_Directions for this task_
Within the entries below, the lines from the one with "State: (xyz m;" through the one with "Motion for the" are to be set down exactly, both ends kept.

Extracted records section start

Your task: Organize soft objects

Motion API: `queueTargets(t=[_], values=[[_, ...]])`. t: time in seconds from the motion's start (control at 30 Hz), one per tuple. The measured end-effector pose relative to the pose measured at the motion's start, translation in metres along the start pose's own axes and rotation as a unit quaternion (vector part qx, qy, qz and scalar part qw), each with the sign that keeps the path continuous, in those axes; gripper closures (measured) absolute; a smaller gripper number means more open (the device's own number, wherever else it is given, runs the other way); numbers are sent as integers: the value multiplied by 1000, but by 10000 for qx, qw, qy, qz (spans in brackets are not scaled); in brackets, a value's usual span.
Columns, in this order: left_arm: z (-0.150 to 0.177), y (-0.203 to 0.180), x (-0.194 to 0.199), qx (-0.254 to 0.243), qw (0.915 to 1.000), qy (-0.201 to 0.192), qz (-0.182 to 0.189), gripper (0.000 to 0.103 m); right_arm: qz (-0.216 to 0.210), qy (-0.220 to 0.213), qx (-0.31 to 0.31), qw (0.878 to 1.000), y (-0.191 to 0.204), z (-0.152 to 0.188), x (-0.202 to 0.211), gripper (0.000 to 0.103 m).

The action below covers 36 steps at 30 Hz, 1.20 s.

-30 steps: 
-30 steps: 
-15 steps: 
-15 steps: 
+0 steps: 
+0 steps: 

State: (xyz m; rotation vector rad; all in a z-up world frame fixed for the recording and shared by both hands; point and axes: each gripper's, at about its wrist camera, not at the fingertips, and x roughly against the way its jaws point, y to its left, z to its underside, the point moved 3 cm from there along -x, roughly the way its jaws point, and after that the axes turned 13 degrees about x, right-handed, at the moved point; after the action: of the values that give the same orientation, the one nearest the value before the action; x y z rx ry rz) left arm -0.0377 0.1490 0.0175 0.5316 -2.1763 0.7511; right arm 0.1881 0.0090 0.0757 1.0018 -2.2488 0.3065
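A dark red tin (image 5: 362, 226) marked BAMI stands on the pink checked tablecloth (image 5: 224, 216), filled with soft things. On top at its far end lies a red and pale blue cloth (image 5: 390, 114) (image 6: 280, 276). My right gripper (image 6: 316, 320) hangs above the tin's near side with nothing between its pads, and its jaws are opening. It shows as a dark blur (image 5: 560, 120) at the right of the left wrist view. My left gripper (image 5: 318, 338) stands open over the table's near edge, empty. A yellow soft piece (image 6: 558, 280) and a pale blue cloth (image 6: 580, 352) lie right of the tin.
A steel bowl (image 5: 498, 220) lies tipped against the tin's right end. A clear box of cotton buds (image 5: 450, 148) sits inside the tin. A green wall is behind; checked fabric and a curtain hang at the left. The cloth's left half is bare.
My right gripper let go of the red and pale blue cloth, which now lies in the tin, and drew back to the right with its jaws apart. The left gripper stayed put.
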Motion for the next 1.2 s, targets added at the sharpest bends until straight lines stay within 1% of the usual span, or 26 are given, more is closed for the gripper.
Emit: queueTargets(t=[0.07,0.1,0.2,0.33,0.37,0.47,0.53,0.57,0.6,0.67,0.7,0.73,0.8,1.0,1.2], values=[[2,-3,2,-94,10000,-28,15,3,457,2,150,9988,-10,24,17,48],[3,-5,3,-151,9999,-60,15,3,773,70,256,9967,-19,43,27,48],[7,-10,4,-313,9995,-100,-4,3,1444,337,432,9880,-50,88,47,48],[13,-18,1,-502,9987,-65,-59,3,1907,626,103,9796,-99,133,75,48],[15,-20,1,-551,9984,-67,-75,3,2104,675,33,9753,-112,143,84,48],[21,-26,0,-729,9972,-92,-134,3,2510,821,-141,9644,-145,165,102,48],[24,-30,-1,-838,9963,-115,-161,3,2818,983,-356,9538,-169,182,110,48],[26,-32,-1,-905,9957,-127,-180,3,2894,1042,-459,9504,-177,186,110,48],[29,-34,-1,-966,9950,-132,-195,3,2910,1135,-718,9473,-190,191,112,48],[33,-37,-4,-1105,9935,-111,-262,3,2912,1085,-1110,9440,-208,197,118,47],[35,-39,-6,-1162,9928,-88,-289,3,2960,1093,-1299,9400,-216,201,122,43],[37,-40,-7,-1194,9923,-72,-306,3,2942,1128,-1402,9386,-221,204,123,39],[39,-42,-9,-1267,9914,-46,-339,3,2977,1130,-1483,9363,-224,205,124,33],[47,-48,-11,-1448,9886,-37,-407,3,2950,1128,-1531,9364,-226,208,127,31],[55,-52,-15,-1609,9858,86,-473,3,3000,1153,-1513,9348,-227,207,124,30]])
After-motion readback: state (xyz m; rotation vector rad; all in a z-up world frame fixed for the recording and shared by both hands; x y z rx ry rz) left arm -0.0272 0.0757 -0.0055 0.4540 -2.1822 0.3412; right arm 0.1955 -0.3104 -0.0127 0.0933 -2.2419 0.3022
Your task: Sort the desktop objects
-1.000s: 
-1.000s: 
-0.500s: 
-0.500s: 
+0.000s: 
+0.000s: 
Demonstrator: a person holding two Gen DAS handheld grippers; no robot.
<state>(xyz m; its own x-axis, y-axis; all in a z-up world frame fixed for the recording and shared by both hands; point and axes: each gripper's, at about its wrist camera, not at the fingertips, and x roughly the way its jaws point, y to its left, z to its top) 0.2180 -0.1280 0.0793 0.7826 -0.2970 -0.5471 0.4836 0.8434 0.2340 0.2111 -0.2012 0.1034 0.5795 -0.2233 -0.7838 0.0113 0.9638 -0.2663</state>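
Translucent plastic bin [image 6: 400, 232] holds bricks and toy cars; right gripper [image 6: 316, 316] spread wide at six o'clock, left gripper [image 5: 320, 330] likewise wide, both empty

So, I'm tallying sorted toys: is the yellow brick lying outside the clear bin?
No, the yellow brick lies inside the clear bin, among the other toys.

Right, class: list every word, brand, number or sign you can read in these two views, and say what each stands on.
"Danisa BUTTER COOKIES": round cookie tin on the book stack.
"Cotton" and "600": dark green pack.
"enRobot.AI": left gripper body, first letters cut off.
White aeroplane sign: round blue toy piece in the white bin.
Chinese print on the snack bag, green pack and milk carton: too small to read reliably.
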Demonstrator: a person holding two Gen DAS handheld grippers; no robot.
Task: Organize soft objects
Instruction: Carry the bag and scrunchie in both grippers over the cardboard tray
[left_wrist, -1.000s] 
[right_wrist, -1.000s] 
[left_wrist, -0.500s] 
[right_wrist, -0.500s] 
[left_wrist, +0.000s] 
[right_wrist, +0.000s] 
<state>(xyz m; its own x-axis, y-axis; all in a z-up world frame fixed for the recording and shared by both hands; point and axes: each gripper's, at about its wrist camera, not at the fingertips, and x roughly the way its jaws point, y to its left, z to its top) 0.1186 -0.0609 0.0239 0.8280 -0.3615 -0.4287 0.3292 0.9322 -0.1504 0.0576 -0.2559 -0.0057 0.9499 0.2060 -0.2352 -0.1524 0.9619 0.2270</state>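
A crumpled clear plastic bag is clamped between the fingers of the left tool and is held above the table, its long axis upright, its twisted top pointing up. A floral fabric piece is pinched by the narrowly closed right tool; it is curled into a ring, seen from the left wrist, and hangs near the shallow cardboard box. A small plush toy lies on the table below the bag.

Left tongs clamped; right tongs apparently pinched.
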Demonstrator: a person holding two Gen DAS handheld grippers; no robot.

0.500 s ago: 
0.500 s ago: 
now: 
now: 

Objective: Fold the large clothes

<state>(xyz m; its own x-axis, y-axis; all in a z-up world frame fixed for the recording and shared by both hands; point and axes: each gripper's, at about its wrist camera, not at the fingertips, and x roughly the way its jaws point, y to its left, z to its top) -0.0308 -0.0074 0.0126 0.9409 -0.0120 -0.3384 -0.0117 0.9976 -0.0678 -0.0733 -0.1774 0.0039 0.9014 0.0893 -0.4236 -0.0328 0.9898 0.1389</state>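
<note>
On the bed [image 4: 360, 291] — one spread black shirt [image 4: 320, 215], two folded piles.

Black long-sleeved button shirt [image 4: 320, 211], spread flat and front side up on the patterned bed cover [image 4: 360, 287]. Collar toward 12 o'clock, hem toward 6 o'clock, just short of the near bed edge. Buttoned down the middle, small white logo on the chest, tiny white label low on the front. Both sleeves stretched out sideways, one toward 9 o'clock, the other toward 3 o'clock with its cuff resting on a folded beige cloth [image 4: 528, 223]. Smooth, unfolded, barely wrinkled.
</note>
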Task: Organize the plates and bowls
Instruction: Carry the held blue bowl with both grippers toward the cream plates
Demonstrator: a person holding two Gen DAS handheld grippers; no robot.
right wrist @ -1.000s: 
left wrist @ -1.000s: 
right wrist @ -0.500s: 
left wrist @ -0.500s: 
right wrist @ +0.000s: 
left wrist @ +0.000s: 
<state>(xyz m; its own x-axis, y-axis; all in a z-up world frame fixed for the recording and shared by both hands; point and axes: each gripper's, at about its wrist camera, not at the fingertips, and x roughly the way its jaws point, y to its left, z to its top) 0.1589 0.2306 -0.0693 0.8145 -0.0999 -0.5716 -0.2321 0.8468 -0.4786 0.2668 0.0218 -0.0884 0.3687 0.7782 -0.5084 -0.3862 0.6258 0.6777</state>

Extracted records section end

_Solution to the exercise_
State: (xyz m; rotation vector rad; all in a z-up world frame fixed for the recording and shared by both hands; point and axes: each gripper's, at about its wrist camera, not at the fingertips, and x roughly against the way its jaws point, y to its left, z to its underside, the point moved 3 cm from there along -x, roughly the way its jaws point, and after that the axes turned 13 degrees about x, right-handed, at the moved point; after the action: of the values that give the same orientation, the one nearest the value before the action; x y z rx ry rz) left arm -0.0377 0.1490 0.0175 0.5316 -2.1763 0.7511; right arm 0.1881 0.0090 0.0757 1.0018 -2.2488 0.3065
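A dark red tin (image 5: 362, 226) marked BAMI stands on the pink checked tablecloth (image 5: 224, 216), filled with soft things. On top at its far end lies a red and pale blue cloth (image 5: 390, 114) (image 6: 280, 276). My right gripper (image 6: 316, 320) hangs above the tin's near side with nothing between its pads, and its jaws are opening. It shows as a dark blur (image 5: 560, 120) at the right of the left wrist view. My left gripper (image 5: 318, 338) stands open over the table's near edge, empty. A yellow soft piece (image 6: 558, 280) and a pale blue cloth (image 6: 580, 352) lie right of the tin.
A steel bowl (image 5: 498, 220) lies tipped against the tin's right end. A clear box of cotton buds (image 5: 450, 148) sits inside the tin. A green wall is behind; checked fabric and a curtain hang at the left. The cloth's left half is bare.
My right gripper let go of the red and pale blue cloth, which now lies in the tin, and drew back to the right with its jaws apart. The left gripper stayed put.
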Motion for the next 1.2 s, targets added at the sharpest bends until straight lines stay within 1% of the usual span, or 26 are given, more is closed for the gripper.

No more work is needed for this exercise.